Count the lines below containing "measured". Number only.

INFORMATION SHOWN –

☆ ☆ ☆ ☆

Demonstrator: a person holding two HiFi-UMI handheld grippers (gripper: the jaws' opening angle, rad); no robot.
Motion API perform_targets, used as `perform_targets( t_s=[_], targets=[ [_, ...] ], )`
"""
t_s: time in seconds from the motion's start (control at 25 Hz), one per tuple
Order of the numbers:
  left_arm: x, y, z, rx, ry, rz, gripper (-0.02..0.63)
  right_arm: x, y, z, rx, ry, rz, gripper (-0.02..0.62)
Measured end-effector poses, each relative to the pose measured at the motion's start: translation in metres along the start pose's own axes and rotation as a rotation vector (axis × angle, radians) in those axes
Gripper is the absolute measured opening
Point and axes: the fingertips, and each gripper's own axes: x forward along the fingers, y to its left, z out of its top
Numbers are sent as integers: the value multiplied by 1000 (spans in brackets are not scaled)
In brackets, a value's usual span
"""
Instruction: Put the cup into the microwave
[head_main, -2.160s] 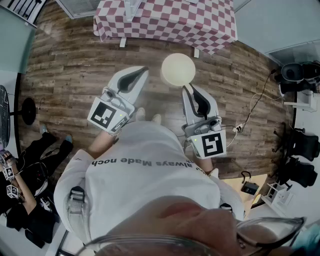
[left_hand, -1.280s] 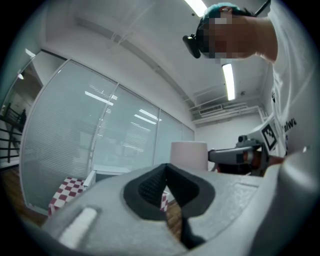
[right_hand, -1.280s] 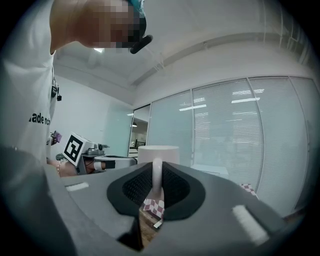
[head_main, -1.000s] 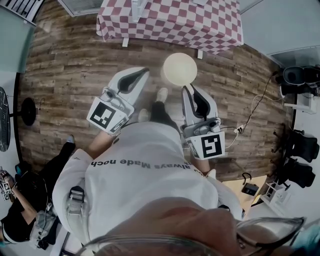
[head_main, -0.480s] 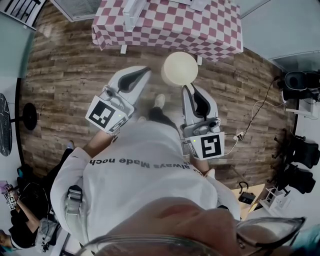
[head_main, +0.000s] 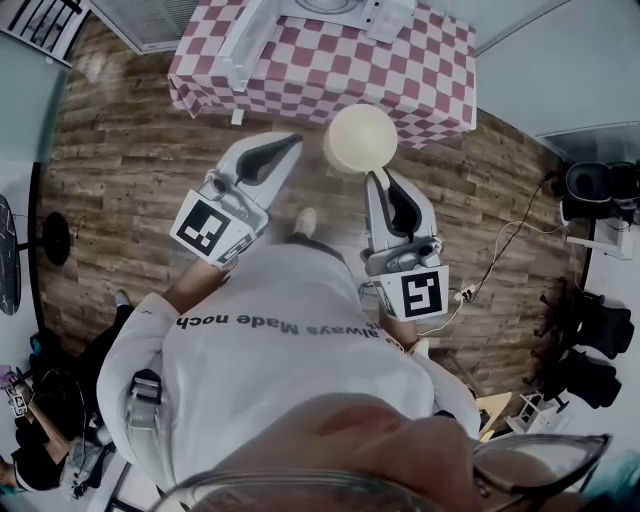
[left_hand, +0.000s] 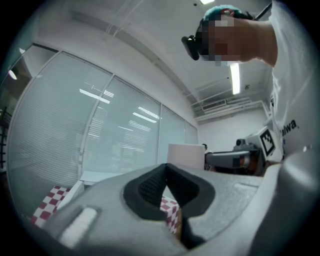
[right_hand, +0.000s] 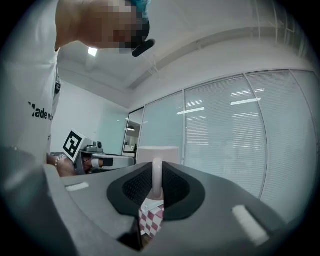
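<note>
Brown wood-plank floor (head_main: 130, 170) fills most of the head view. A desk under a red-and-white checked cloth (head_main: 420, 70) sits at the top of that view, with a white microwave (head_main: 385, 14) at its far edge, mostly cut off by the frame. A person in a white printed shirt (head_main: 290, 330) stands just short of the desk's near edge with both arms out in front. Both gripper views look past the desk at a glass wall with slatted blinds (right_hand: 235, 135). The grey left tool (head_main: 285, 143) is held above the floor just off the near edge. Its dark pads meet at the tips with nothing between them (left_hand: 166, 167), and its marker cube (head_main: 210, 228) faces up. The grey right tool (head_main: 378, 178) is level with it and well apart from it, with its marker cube (head_main: 420, 293) at the back. It is clamped on the thin white handle (right_hand: 156, 175) of the pale cream round cup (head_main: 360, 138). The cup is upright and off the desk, and from above it hangs over the near edge, toward the right corner. It shows just beyond the right tool's pads (right_hand: 157, 154) and off to the right of the left tool's pads (left_hand: 186, 156). A thin white cable (head_main: 500, 250) lies on the floor to the right.
</note>
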Motion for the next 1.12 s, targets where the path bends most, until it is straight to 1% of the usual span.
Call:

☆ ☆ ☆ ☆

OUTPUT OF THE TASK – 2